What is user authn/authz information? It is
- username and/or email
- password
- single sign-on (SSO) identifications
- security tokens (for two-factor authentication)
- security images/phrases (used to prove your site is legitimate to the user)
- groups and roles
- contact information
- content subscriptions
- or anything else that’s not required to authenticate or authorize the user.
Wrong Approach
Put everything – user authn/authz, static content and dynamic content – into a single database schema.
It’s quick.
It’s easy.
It’s the default behavior for auto-generation tools.
And it’s very, very wrong since anyone who cracks your webapp has also cracked your user authn/authz data. At best you’ll have a denial-of-service.
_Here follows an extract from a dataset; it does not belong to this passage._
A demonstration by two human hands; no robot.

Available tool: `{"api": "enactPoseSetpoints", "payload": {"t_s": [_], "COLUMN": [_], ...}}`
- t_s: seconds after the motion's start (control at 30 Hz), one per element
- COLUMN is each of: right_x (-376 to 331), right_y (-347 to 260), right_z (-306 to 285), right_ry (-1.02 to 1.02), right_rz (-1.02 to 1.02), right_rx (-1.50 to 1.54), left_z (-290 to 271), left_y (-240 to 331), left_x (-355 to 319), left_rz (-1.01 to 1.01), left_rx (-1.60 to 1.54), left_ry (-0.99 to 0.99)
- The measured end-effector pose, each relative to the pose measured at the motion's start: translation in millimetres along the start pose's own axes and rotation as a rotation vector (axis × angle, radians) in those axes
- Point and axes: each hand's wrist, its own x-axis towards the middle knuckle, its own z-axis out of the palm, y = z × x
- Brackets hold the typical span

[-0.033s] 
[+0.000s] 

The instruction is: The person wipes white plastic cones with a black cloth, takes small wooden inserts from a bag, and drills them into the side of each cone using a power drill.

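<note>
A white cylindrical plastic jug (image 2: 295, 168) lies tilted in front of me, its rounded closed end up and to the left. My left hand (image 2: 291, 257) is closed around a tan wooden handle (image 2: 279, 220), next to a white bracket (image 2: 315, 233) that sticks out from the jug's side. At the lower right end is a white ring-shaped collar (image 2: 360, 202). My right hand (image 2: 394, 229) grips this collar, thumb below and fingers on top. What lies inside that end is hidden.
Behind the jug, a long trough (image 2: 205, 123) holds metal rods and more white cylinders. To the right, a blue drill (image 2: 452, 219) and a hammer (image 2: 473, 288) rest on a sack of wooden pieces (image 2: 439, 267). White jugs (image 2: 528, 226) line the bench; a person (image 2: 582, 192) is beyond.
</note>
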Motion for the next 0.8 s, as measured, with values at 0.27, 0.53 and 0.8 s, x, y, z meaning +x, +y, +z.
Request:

At worst they can pretend to be other users, can add their own highly-priviledged account, etc.
Separate Schemas and Connection Pools
The quickest solution is to create a separate schema for the user authn/authz data and use a dedicated data source (or Hibernate session) when accessing this data. This schema should be unreadable from the standard data source (or Hibernate session). This gives you a good firewall from the world but isn’t perfect.
A seemingly more robust solution is to use a separate database, not just a separate schema, for the user authn/auhtz data. This would seem to protect you from misconfigured rights that would allow the dynamic content data source to access the user data source.
Sadly in some RDMBS there’s not a clear distinction between schemas and databases and a connection to one “database” can still access another “database” if the necessary rights are granted. You can’t be sure unless you have a separate database instance for user authn/authz and dynamic content. This may not be an undue burden if your architecture has a server dedicated for user authn/authz. This is not unreasonable with virtual servers or a cloud design.
Container-Based Authentication
A better solution is container-based authentication. Pull user authn/authz entirely out of the webapp – by the time your webapp gets the request the HttpServletRequest already has all necessary information populated. Your webapp has no access to the container’s authentication information. (Modulo the notes above – you don’t gain anything if the container looks into the same schema as your dynamic content.)
A variant of this is authentication filters put in front of the webapp, e.g., those from Spring Security. It’s a different mechanism but serves the same purpose of keeping a very sharp distinction between user data and dynamic content.
The Glitch – Adding and Updating Users
There’s one big glitch here – how do you add or update user information if your webapp can’t access the user authn/authz tables?
The first approach is to create a separate webapp that handles this. Your main webapp can transparently redirect to the second webapp as necessary. The upside is that you can have a consistent look and feel, the downside is that you’re exposing user authn/authz information to the weeb again.
The second approach is to create a separate REST service that handles this. Your webapp can provide the user interface but call the REST service instead of the standard business layer. The REST service can be within your firewall.
The third approach is to defer this entirely to the container. This ensures maximum separation but makes it difficult to have a consistent look and feel.